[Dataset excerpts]
▬▬▬
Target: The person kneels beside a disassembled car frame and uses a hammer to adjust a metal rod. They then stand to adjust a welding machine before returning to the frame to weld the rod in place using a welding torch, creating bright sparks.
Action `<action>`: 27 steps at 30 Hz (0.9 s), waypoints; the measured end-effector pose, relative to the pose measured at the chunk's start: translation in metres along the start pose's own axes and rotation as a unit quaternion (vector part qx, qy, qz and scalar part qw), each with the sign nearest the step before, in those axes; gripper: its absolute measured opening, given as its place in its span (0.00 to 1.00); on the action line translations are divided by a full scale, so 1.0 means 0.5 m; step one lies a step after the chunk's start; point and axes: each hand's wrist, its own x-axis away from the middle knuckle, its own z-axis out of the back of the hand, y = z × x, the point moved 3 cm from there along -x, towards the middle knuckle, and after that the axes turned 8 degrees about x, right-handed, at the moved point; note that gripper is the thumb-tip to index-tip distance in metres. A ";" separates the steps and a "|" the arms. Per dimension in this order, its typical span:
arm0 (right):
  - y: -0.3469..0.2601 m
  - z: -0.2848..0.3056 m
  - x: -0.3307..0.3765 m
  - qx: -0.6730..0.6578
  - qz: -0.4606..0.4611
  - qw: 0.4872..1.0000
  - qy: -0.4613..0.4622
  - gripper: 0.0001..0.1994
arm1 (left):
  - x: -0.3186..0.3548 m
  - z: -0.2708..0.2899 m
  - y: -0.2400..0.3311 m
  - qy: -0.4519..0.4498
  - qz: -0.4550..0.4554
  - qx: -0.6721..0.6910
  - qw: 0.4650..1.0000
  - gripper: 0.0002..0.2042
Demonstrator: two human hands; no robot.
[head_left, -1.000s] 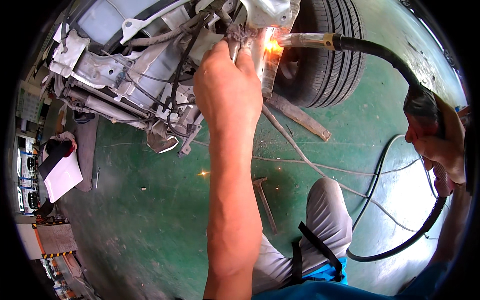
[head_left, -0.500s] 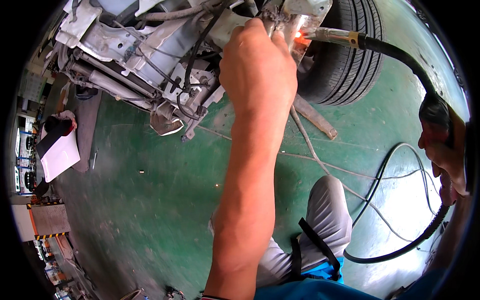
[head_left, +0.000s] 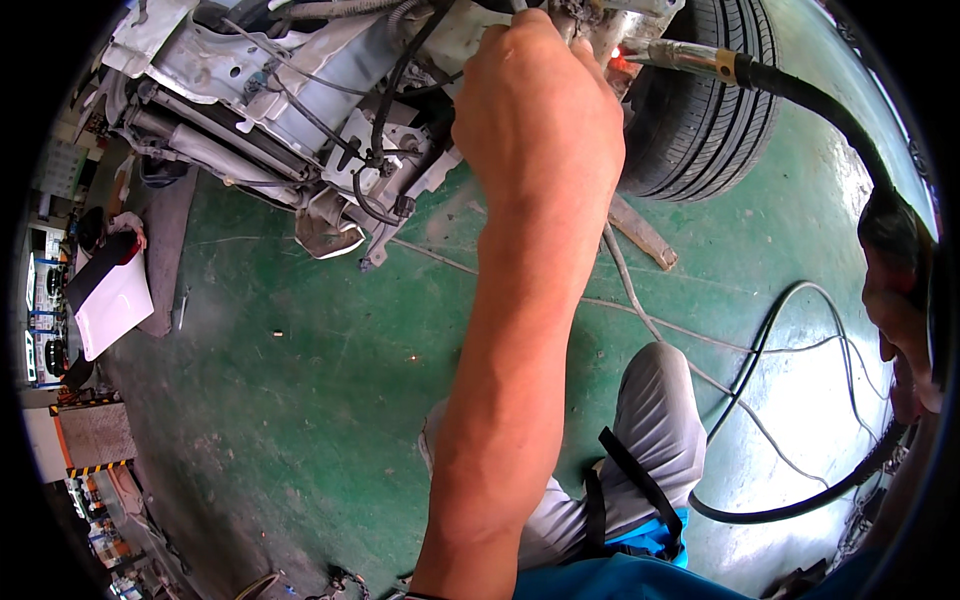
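Observation:
My left hand (head_left: 545, 110) reaches up to the stripped front of a car body (head_left: 300, 85), its fingers curled closed against the metal near the wheel. Whatever sits between those fingers is hidden by the back of the hand. At the right rim, my right hand (head_left: 895, 320) is wrapped round the handle of a welding torch (head_left: 690, 58). The torch's black neck arches over to the left, and its metal nozzle points at a rusty bracket (head_left: 590, 22). A small orange-red glow (head_left: 617, 57) shows at the nozzle's tip, just right of my left hand's fingers.
A tyre (head_left: 710, 120) stands behind the nozzle. Below it lie a flat wooden piece (head_left: 645, 235) and a thin grey hose (head_left: 622, 275). The torch's black cable (head_left: 745, 517) loops over the green floor beside my knee (head_left: 655, 390). A white panel (head_left: 115, 310) lies far left.
The view has shifted slightly, so my left hand and the torch sit a little higher and further right. The glow at the nozzle has become smaller and dimmer.

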 end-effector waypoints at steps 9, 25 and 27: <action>-0.018 0.006 0.004 0.022 -0.011 1.000 0.005 0.20 | -0.007 -0.007 -0.017 0.012 -0.045 -0.012 0.999 0.09; 0.043 -0.009 0.056 -0.056 -0.073 0.992 0.089 0.25 | -0.015 -0.025 -0.043 -0.042 0.027 0.056 0.997 0.12; 0.068 -0.023 0.075 -0.090 -0.103 0.984 0.117 0.26 | -0.014 -0.026 -0.041 -0.029 0.000 0.055 0.998 0.10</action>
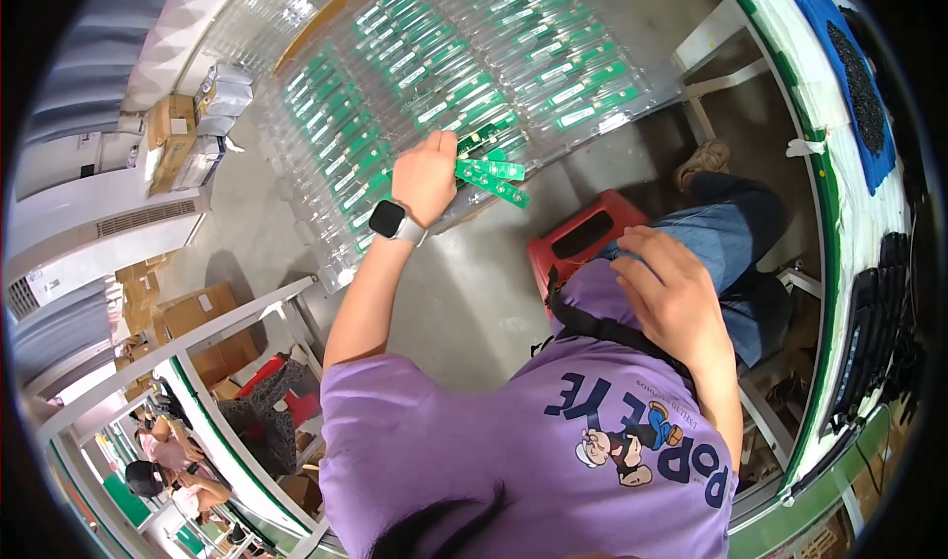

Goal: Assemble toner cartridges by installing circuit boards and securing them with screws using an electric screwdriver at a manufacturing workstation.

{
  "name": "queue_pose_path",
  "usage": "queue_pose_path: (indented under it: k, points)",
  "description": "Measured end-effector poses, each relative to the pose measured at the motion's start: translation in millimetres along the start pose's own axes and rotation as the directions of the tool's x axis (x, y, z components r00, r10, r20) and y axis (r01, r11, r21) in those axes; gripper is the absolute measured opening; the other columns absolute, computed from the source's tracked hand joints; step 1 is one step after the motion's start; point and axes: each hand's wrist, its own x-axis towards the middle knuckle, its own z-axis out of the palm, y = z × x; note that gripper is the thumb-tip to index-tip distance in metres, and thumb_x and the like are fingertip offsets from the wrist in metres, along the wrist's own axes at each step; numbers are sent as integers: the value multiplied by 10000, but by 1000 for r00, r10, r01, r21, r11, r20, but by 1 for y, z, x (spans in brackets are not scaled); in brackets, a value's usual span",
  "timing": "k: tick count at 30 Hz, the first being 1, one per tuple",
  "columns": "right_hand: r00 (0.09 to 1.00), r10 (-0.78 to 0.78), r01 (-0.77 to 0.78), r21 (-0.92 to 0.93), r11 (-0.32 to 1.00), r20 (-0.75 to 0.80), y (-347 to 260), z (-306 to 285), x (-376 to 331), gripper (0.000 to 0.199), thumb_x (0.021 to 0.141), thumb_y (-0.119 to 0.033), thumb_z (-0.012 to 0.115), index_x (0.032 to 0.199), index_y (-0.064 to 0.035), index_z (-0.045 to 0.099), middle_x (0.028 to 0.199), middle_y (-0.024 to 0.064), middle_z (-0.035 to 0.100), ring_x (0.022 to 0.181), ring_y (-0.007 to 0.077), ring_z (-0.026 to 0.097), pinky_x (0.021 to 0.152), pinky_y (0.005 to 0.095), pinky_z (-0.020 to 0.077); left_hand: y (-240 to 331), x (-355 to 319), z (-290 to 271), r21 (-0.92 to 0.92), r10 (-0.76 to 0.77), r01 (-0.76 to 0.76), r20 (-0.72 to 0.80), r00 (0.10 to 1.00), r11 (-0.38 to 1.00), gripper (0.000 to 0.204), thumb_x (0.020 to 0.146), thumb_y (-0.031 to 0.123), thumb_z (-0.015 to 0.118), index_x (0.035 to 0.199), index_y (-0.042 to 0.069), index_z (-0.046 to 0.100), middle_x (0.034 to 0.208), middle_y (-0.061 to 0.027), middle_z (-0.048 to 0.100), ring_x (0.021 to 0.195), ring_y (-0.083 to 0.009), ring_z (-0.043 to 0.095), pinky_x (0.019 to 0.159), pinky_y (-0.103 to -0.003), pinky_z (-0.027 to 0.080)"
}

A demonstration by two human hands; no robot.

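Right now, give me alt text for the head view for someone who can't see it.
The left hand grips a few green circuit-board strips over clear trays of similar strips. The right hand rests on the purple shirt, near a red stool.

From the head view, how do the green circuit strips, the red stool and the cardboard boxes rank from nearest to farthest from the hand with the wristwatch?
1. Green circuit strips: held in the left hand itself, sticking out to its right.
2. Red stool: on the floor, lower right of that hand.
3. Cardboard boxes: far off at the picture's left edge.
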Motion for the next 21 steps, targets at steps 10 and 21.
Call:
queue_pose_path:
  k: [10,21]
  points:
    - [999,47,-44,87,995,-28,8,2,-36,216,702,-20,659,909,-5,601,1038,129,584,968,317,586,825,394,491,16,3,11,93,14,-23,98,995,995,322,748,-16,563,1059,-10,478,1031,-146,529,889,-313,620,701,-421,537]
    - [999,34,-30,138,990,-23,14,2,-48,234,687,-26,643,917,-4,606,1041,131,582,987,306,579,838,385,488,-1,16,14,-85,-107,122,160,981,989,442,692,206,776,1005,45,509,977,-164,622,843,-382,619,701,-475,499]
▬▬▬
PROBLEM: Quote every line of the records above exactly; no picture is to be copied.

SOLUTION:
Target: The person kneels beside a disassembled car frame and uses a hammer to adjust a metal rod. They then stand to adjust a welding machine before returning to the frame to weld the rod in place using a welding torch, creating bright sparks.
Action `<action>`: 27 steps at 30 Hz (0.9 s), waypoints; the measured end-effector pose, relative to the pose measured at the chunk's start: translation in metres along the start pose's own axes and rotation as a unit quaternion (vector part qx, qy, qz and scalar part qw), each with the sign nearest the step before, in those axes; gripper: its absolute measured opening, given as its place in its span (0.00 to 1.00); on the action line translations are divided by a full scale, so 1.0 means 0.5 m; step one lies a step after the chunk's start; point and axes: each hand's wrist, its own x-axis away from the middle knuckle, its own z-axis out of the back of the hand, y = z × x, the point moved 3 cm from there along -x, towards the middle knuckle, and after that the axes turned 8 degrees about x, right-handed, at the moved point; note that gripper is the thumb-tip to index-tip distance in metres. A ";" separates the steps and a "|" the arms. Per dimension in this order, its typical span:
arm0 (right):
  - y: -0.3469..0.2601 m
  - z: -0.2848..0.3056 m
  - x: -0.3307..0.3765 m
  - qx: -0.6730..0.6578
  - qz: -0.4606..0.4611
  - qw: 0.4872..1.0000
  - qy: -0.4613..0.4622
  - gripper: 0.0001..0.1994
arm1 (left):
  - x: -0.3186..0.3548 m
  - z: -0.2708..0.2899 m
  - y: -0.2400..0.3311 m
  - qy: -0.4519..0.4498
  - qz: -0.4550..0.4554
  - qx: -0.6721..0.6910
  - qw: 0.4650..1.0000
  - gripper: 0.0002..0.2042
Demonstrator: two human hands; no robot.
[head_left, -1.000s] 
[head_left, -0.500s] 
[head_left, +0.000s] 
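Observation:
My left hand (head_left: 545, 110) reaches up to the stripped front of a car body (head_left: 300, 85), its fingers curled closed against the metal near the wheel. Whatever sits between those fingers is hidden by the back of the hand. At the right rim, my right hand (head_left: 895, 320) is wrapped round the handle of a welding torch (head_left: 690, 58). The torch's black neck arches over to the left, and its metal nozzle points at a rusty bracket (head_left: 590, 22). A small orange-red glow (head_left: 617, 57) shows at the nozzle's tip, just right of my left hand's fingers.
A tyre (head_left: 710, 120) stands behind the nozzle. Below it lie a flat wooden piece (head_left: 645, 235) and a thin grey hose (head_left: 622, 275). The torch's black cable (head_left: 745, 517) loops over the green floor beside my knee (head_left: 655, 390). A white panel (head_left: 115, 310) lies far left.
The view has shifted slightly, so my left hand and the torch sit a little higher and further right. The glow at the nozzle has become smaller and dimmer.
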
 end-effector waypoints at steps 9, 25 and 27: <action>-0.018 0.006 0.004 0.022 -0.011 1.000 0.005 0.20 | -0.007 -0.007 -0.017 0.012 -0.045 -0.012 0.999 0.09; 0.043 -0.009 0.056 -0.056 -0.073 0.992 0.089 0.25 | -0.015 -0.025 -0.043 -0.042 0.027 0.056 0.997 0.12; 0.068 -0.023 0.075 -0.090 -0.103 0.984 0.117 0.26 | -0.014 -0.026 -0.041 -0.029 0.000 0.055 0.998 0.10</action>

Goal: Assemble toner cartridges by installing circuit boards and securing them with screws using an electric screwdriver at a manufacturing workstation.

{
  "name": "queue_pose_path",
  "usage": "queue_pose_path: (indented under it: k, points)",
  "description": "Measured end-effector poses, each relative to the pose measured at the motion's start: translation in millimetres along the start pose's own axes and rotation as the directions of the tool's x axis (x, y, z components r00, r10, r20) and y axis (r01, r11, r21) in those axes; gripper is the absolute measured opening; the other columns absolute, computed from the source's tracked hand joints; step 1 is one step after the motion's start; point and axes: each hand's wrist, its own x-axis towards the middle knuckle, its own z-axis out of the palm, y = z × x; note that gripper is the thumb-tip to index-tip distance in metres, and thumb_x and the like are fingertip offsets from the wrist in metres, along the wrist's own axes at each step; numbers are sent as integers: the value multiplied by 10000, but by 1000 for r00, r10, r01, r21, r11, r20, but by 1 for y, z, x (spans in brackets are not scaled); in brackets, a value's usual span",
  "timing": "k: tick count at 30 Hz, the first being 1, one per tuple",
  "columns": "right_hand: r00 (0.09 to 1.00), r10 (-0.78 to 0.78), r01 (-0.77 to 0.78), r21 (-0.92 to 0.93), r11 (-0.32 to 1.00), r20 (-0.75 to 0.80), y (-347 to 260), z (-306 to 285), x (-376 to 331), gripper (0.000 to 0.199), thumb_x (0.021 to 0.141), thumb_y (-0.119 to 0.033), thumb_z (-0.012 to 0.115), index_x (0.032 to 0.199), index_y (-0.064 to 0.035), index_z (-0.045 to 0.099), middle_x (0.028 to 0.199), middle_y (-0.024 to 0.064), middle_z (-0.035 to 0.100), ring_x (0.022 to 0.181), ring_y (-0.007 to 0.077), ring_z (-0.026 to 0.097), pinky_x (0.021 to 0.152), pinky_y (0.005 to 0.095), pinky_z (-0.020 to 0.077); left_hand: y (-240 to 331), x (-355 to 319), z (-290 to 271), r21 (-0.92 to 0.92), r10 (-0.76 to 0.77), r01 (-0.76 to 0.76), r20 (-0.72 to 0.80), r00 (0.10 to 1.00), r11 (-0.38 to 1.00), gripper (0.000 to 0.204), thumb_x (0.020 to 0.146), thumb_y (-0.031 to 0.123), thumb_z (-0.015 to 0.118), index_x (0.035 to 0.199), index_y (-0.042 to 0.069), index_z (-0.046 to 0.100), middle_x (0.034 to 0.208), middle_y (-0.061 to 0.027), middle_z (-0.048 to 0.100), ring_x (0.021 to 0.195), ring_y (-0.083 to 0.009), ring_z (-0.043 to 0.095), pinky_x (0.019 to 0.159), pinky_y (-0.103 to -0.003), pinky_z (-0.027 to 0.080)"
}

A demonstration by two human hands; no robot.

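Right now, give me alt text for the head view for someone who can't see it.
The left hand grips a few green circuit-board strips over clear trays of similar strips. The right hand rests on the purple shirt, near a red stool.

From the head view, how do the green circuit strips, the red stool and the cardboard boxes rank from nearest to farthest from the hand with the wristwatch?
1. Green circuit strips: held in the left hand itself, sticking out to its right.
2. Red stool: on the floor, lower right of that hand.
3. Cardboard boxes: far off at the picture's left edge.
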Motion for the next 21 steps, targets at steps 10 and 21.
Call:
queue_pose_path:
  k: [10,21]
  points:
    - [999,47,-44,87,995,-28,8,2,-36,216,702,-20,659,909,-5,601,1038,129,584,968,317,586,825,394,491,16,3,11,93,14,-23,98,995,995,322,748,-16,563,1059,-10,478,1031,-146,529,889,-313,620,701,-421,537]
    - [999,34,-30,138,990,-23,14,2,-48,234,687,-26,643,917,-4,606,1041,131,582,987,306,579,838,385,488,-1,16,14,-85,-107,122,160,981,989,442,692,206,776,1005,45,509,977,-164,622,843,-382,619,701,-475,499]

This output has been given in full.